## EXERCISE BRIEF
Given these entries, repeat exactly the lines starting with the one that has "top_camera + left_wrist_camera" and going on through the one that has "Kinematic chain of", both included, but none of the pictures.

(Stored data entries)
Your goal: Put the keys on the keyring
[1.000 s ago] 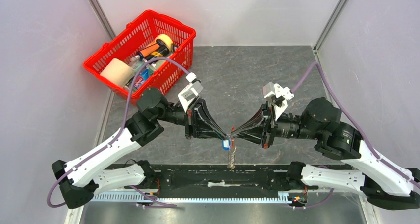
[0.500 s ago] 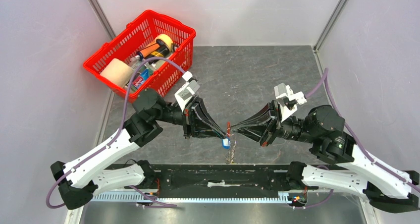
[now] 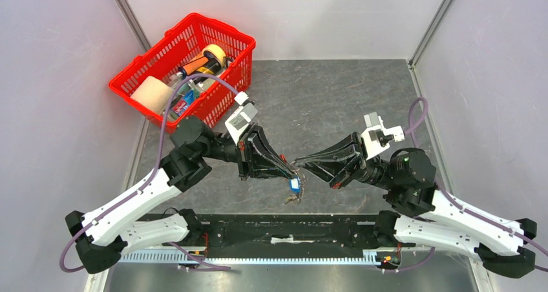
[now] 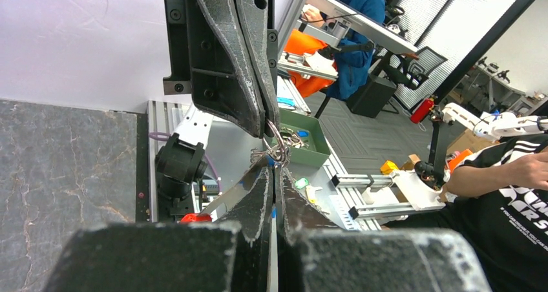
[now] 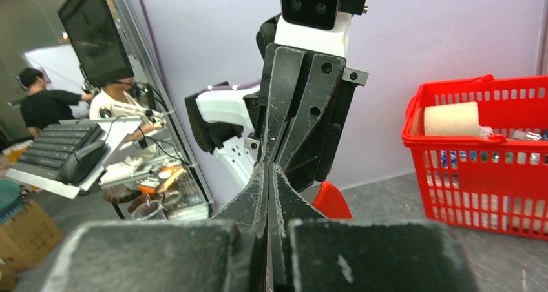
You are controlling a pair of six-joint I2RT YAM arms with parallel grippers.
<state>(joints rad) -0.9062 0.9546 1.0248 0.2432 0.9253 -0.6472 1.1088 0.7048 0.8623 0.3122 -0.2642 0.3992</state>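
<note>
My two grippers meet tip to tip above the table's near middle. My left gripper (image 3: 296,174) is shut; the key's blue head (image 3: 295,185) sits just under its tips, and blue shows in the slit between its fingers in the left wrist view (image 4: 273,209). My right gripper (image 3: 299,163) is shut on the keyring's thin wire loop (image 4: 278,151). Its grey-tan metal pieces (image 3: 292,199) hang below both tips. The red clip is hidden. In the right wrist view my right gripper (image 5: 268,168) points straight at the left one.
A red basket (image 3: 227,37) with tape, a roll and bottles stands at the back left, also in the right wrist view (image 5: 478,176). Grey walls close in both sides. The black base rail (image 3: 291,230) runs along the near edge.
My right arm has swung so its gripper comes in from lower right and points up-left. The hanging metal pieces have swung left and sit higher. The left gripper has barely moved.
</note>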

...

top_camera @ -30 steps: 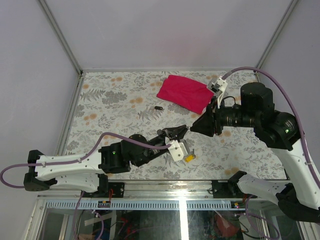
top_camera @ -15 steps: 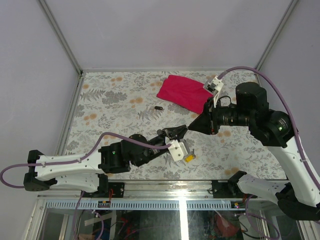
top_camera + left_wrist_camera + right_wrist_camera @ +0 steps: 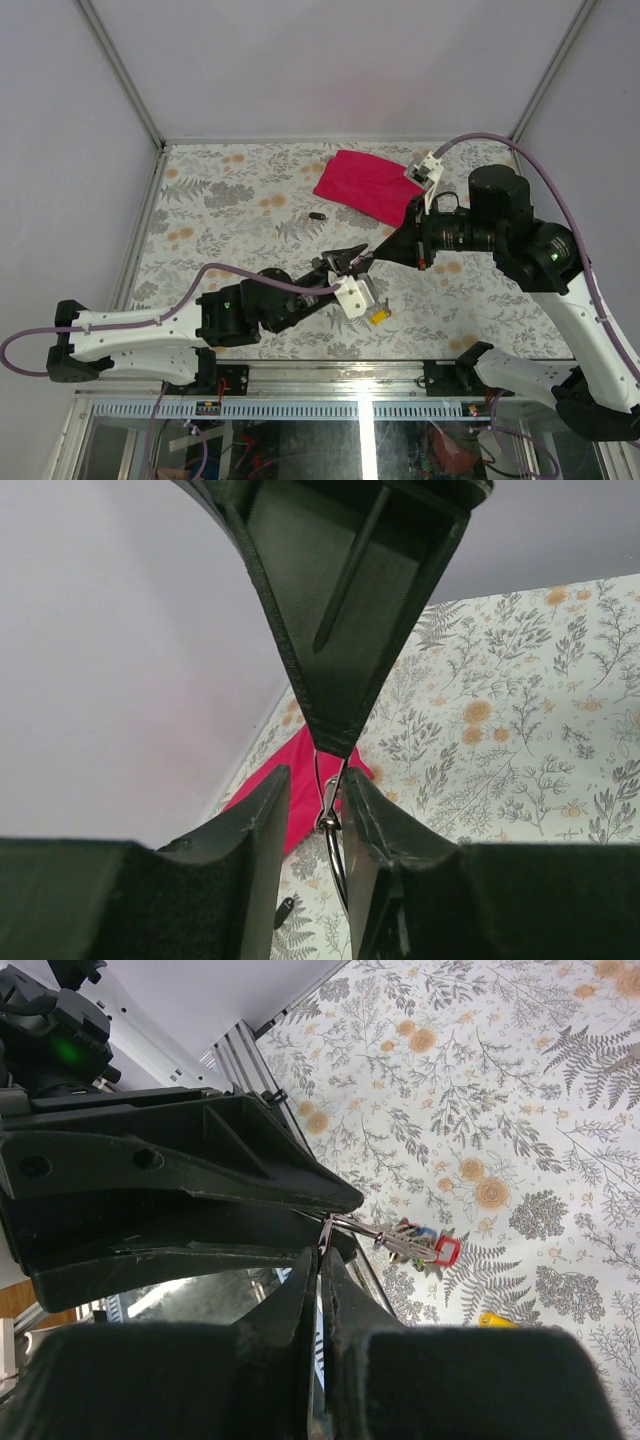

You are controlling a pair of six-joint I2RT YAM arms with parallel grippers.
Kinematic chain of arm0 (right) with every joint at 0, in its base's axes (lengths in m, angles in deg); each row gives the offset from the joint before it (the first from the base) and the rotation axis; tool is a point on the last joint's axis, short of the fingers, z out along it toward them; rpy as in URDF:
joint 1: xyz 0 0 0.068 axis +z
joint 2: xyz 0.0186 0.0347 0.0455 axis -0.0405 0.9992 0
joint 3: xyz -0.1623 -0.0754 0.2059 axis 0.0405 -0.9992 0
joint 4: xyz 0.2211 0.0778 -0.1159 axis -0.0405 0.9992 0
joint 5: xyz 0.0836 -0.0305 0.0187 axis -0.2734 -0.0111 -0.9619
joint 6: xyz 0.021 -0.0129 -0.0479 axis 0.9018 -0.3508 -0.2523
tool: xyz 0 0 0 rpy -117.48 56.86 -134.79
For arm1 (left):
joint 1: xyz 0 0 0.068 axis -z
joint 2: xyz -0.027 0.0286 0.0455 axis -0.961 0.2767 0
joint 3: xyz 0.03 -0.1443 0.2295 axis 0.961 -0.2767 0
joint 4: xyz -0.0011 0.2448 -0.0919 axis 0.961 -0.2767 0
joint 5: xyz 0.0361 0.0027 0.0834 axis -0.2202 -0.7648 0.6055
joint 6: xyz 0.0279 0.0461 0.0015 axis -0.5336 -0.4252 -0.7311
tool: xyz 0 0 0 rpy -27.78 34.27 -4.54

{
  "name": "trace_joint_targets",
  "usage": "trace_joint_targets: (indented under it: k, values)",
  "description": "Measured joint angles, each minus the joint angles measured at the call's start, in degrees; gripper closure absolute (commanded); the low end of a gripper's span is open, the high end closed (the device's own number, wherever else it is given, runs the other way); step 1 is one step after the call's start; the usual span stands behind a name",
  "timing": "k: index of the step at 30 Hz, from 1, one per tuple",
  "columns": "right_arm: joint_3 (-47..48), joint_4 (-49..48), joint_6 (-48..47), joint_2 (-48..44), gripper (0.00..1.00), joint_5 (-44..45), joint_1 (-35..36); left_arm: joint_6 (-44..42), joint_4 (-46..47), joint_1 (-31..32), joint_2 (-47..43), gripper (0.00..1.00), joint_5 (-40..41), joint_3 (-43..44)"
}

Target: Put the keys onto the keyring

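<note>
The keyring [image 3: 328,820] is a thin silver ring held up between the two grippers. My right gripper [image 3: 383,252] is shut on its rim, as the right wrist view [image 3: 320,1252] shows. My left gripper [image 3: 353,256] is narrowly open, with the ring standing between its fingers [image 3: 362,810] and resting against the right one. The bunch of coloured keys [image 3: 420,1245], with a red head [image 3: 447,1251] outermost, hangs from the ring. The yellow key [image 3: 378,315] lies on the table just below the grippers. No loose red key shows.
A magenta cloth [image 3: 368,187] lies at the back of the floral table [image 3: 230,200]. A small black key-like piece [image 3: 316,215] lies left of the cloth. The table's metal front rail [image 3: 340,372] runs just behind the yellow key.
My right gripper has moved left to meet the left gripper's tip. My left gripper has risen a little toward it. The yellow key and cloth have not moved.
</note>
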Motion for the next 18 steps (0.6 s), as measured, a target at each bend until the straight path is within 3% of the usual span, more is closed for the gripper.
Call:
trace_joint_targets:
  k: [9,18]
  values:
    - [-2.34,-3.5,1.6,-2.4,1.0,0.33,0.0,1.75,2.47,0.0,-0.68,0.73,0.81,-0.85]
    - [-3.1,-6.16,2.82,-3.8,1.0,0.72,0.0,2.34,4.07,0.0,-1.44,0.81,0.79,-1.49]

## EXERCISE RESULT
top_camera + left_wrist_camera + right_wrist_camera @ +0 steps: 

You are controlling a pair of six-joint I2RT YAM arms with parallel grippers.
Kinematic chain of arm0 (right) with every joint at 0, in its base's axes (lengths in m, angles in deg); each row gives the offset from the joint before it (the first from the base) and the rotation axis; tool is a point on the last joint's axis, short of the fingers, z out along it toward them; rpy as in URDF:

What the exercise required has been answered in full.